● Task goal: Among the entries, which lines carry the string "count"? Copy every one.

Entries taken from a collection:
■ ■ ■
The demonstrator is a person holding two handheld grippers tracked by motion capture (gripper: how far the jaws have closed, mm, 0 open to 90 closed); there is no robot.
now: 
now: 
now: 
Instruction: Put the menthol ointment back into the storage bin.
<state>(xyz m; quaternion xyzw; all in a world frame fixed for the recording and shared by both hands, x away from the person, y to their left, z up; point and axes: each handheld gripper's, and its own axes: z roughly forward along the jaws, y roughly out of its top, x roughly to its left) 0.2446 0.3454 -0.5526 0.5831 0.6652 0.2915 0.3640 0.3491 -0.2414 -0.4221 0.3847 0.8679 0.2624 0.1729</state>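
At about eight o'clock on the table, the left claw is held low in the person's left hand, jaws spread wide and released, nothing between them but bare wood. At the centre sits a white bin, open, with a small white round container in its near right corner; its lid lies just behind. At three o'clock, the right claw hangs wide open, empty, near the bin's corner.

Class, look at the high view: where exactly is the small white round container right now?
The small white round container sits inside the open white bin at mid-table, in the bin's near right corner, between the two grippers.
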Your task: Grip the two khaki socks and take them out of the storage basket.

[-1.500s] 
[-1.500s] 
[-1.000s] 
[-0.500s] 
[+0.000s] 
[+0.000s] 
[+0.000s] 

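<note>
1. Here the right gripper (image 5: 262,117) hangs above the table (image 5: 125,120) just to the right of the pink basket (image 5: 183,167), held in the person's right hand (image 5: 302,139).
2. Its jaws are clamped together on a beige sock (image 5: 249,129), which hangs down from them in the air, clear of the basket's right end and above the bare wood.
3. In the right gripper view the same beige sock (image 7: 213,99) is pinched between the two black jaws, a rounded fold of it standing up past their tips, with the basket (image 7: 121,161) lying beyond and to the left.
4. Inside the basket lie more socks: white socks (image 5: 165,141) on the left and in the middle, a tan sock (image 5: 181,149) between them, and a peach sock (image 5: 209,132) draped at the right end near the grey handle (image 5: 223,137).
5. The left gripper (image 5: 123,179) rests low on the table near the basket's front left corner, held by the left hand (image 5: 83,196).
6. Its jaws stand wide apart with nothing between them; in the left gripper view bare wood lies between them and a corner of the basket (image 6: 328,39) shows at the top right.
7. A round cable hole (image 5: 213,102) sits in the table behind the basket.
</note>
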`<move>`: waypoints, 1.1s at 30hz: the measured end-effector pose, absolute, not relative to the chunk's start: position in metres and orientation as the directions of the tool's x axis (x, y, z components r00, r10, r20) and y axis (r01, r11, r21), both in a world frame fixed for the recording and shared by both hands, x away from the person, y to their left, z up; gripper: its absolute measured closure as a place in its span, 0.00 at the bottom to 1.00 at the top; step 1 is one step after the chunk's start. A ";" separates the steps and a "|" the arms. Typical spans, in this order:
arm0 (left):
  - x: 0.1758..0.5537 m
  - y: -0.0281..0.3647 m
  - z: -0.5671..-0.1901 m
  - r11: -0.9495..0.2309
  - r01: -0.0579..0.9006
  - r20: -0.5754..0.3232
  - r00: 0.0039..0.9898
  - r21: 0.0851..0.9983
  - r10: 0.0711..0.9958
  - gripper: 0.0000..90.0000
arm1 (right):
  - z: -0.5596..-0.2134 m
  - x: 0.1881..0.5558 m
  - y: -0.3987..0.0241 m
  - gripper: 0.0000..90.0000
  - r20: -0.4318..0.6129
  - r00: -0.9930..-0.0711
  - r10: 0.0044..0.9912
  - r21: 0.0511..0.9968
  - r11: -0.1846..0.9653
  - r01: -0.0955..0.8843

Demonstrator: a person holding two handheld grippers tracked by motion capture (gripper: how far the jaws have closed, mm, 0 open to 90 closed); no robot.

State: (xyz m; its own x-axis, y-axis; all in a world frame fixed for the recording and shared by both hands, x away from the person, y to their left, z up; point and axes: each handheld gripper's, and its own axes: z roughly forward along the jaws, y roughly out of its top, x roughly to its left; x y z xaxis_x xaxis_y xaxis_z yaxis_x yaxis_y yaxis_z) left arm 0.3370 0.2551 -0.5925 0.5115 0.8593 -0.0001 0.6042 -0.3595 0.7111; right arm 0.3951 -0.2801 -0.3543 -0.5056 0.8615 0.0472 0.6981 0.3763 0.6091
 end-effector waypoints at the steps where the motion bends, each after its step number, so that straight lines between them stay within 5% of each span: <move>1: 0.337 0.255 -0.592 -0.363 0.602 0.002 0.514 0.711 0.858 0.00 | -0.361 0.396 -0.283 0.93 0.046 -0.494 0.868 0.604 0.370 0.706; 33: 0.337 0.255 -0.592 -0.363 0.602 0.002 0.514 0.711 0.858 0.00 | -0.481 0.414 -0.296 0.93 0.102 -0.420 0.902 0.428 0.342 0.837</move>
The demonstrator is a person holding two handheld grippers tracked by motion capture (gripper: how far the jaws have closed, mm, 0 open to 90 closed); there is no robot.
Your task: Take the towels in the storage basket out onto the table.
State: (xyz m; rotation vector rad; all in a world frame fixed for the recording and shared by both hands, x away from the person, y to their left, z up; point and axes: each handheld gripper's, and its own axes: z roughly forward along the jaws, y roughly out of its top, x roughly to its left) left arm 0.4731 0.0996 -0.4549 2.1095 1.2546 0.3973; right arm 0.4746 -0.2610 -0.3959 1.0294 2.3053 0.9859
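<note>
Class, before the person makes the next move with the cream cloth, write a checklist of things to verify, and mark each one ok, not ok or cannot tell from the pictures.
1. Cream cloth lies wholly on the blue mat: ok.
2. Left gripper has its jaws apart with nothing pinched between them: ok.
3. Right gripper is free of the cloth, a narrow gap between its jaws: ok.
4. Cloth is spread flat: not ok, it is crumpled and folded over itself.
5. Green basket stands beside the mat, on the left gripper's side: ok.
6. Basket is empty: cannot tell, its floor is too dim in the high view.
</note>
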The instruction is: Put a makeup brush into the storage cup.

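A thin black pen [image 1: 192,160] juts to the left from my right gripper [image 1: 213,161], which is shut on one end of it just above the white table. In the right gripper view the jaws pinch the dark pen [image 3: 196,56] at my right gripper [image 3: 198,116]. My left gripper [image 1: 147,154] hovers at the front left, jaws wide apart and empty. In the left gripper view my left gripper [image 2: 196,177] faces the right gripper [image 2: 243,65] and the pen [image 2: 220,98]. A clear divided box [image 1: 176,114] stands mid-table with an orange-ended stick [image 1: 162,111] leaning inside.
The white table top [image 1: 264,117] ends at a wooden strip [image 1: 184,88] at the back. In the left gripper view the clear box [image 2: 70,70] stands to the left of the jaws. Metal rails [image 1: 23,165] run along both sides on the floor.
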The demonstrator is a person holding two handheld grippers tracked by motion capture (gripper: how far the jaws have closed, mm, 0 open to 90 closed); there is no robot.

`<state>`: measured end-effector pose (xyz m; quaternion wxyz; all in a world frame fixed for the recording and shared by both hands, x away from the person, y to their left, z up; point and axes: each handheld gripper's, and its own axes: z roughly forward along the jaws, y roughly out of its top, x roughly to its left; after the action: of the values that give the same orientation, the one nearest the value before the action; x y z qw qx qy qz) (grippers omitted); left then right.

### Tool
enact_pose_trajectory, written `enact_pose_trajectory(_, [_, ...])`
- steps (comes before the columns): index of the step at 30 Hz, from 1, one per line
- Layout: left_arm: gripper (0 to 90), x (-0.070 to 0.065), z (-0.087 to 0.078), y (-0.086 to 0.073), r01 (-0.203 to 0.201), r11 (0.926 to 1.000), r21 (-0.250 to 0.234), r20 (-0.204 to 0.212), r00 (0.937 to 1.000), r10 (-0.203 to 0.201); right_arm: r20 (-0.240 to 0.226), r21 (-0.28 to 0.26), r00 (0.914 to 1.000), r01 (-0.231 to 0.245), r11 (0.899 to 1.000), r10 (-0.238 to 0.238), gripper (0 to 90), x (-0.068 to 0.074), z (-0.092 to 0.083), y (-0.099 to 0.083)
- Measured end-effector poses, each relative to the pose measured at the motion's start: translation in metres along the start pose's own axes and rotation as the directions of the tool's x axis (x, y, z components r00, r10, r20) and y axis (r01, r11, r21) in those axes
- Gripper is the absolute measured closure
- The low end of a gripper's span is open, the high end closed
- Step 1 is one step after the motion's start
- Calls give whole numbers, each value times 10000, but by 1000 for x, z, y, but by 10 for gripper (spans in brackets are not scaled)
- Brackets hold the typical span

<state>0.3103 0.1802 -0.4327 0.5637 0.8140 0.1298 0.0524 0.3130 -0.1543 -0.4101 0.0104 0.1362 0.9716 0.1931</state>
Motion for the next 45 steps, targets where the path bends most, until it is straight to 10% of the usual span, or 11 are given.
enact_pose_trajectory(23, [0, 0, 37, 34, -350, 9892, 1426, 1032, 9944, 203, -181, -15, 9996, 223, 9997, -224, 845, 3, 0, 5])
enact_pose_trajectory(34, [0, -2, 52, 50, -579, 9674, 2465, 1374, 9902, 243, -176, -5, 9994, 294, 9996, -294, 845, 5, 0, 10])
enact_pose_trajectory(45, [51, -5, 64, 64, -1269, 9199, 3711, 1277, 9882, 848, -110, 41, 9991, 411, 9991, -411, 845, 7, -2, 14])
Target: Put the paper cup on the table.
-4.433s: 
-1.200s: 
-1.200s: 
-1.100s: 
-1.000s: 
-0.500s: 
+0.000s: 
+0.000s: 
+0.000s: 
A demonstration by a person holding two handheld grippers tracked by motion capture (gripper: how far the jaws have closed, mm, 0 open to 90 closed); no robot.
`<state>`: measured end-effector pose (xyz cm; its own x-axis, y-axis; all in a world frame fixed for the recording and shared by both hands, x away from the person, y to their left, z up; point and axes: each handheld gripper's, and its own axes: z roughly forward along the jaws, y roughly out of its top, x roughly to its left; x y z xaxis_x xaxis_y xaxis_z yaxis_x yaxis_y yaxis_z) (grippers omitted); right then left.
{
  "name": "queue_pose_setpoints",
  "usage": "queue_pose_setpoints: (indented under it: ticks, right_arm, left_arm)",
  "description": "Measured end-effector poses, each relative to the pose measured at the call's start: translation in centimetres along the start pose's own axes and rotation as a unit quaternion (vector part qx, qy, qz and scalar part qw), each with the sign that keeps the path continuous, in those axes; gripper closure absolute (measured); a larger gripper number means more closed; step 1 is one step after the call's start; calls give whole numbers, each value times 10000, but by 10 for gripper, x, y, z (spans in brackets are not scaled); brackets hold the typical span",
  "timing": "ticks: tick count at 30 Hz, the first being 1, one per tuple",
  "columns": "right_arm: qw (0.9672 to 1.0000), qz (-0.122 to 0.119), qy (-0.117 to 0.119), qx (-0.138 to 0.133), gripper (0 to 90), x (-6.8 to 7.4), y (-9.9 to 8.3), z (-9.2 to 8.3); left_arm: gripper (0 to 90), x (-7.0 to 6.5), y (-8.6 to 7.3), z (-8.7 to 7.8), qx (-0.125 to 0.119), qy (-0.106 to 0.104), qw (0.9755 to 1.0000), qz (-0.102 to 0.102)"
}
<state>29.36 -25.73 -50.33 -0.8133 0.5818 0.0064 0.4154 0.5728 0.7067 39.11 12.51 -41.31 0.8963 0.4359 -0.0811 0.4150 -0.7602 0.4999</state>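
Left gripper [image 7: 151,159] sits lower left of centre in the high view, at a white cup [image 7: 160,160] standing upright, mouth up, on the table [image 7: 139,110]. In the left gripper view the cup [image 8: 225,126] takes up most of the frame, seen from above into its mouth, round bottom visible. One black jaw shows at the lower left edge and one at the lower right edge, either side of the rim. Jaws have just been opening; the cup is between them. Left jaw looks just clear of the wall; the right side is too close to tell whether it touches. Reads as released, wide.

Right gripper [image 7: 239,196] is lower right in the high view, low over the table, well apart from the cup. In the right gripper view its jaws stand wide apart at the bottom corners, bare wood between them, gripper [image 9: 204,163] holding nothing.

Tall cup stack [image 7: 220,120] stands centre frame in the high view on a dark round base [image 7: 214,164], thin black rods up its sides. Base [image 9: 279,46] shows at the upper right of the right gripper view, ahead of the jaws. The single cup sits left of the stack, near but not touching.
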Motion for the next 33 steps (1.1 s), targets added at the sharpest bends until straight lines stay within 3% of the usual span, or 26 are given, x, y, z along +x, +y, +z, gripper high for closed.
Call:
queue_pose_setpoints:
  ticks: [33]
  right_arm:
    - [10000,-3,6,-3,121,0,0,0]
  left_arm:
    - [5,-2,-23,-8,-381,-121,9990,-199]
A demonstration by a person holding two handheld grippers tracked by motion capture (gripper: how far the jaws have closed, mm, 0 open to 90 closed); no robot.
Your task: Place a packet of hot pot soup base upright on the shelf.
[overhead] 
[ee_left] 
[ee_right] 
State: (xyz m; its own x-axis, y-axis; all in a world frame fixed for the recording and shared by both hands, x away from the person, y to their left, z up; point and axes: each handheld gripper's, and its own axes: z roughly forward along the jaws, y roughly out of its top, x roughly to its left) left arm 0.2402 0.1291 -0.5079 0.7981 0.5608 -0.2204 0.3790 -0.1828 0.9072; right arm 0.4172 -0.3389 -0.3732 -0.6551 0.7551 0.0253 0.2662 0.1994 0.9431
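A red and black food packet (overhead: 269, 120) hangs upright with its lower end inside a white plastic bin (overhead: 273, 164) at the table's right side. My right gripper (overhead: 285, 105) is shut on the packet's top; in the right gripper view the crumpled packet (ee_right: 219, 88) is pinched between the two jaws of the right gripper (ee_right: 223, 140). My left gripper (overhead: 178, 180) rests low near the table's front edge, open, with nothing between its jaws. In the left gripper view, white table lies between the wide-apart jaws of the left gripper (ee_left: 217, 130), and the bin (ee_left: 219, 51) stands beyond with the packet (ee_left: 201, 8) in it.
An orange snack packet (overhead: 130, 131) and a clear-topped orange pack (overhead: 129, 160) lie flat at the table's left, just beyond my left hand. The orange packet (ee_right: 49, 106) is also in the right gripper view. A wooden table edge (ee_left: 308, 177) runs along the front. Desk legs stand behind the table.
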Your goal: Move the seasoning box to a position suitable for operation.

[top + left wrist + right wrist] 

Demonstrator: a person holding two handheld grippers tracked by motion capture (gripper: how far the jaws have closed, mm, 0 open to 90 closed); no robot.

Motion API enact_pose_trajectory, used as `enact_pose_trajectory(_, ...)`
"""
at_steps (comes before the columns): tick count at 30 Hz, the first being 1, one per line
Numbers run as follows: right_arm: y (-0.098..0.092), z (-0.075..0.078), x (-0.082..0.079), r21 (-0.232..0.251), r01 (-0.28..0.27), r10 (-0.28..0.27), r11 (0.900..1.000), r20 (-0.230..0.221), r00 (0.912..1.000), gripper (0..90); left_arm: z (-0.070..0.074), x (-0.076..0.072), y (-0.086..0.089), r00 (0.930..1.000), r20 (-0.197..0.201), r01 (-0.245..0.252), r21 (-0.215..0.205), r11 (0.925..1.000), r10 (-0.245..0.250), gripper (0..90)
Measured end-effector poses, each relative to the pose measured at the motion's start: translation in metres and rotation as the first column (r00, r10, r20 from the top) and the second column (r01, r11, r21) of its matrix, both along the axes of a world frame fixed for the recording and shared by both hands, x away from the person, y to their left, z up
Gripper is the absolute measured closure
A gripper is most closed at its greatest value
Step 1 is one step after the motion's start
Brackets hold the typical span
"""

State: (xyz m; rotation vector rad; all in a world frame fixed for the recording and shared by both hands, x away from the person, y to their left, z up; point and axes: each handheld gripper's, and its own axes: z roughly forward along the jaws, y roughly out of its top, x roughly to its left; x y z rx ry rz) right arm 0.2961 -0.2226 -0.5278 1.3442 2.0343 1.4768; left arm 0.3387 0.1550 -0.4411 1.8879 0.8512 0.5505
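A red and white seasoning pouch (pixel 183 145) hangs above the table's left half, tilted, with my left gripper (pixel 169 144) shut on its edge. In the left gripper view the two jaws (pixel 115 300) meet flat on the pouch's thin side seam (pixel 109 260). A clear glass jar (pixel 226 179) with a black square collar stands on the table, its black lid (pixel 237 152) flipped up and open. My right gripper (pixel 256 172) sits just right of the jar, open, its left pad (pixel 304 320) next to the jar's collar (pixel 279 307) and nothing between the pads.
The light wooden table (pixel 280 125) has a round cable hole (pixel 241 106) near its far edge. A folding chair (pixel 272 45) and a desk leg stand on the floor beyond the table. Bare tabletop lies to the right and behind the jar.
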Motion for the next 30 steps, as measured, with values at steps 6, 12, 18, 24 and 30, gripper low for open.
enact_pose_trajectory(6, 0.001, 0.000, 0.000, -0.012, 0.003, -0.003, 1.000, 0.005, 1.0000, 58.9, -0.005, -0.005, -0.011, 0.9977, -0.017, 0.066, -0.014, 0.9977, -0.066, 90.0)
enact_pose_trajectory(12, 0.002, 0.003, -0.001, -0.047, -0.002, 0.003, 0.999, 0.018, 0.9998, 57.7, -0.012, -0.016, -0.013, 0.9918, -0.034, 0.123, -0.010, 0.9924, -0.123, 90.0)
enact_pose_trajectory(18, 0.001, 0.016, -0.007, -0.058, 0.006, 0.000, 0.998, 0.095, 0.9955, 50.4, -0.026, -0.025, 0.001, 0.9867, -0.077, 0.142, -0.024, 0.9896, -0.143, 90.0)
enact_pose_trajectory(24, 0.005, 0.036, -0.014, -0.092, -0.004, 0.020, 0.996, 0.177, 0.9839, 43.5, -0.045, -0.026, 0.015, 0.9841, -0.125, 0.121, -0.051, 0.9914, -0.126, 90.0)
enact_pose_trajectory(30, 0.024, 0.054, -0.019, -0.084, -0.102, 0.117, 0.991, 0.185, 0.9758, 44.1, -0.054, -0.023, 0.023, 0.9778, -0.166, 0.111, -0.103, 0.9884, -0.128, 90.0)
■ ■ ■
● Written response:
  "timing": "ticks: tick count at 30 Hz, the first being 1, one per tuple",
at_steps (comes before the columns): tick count at 30 Hz, the first being 1, one per line

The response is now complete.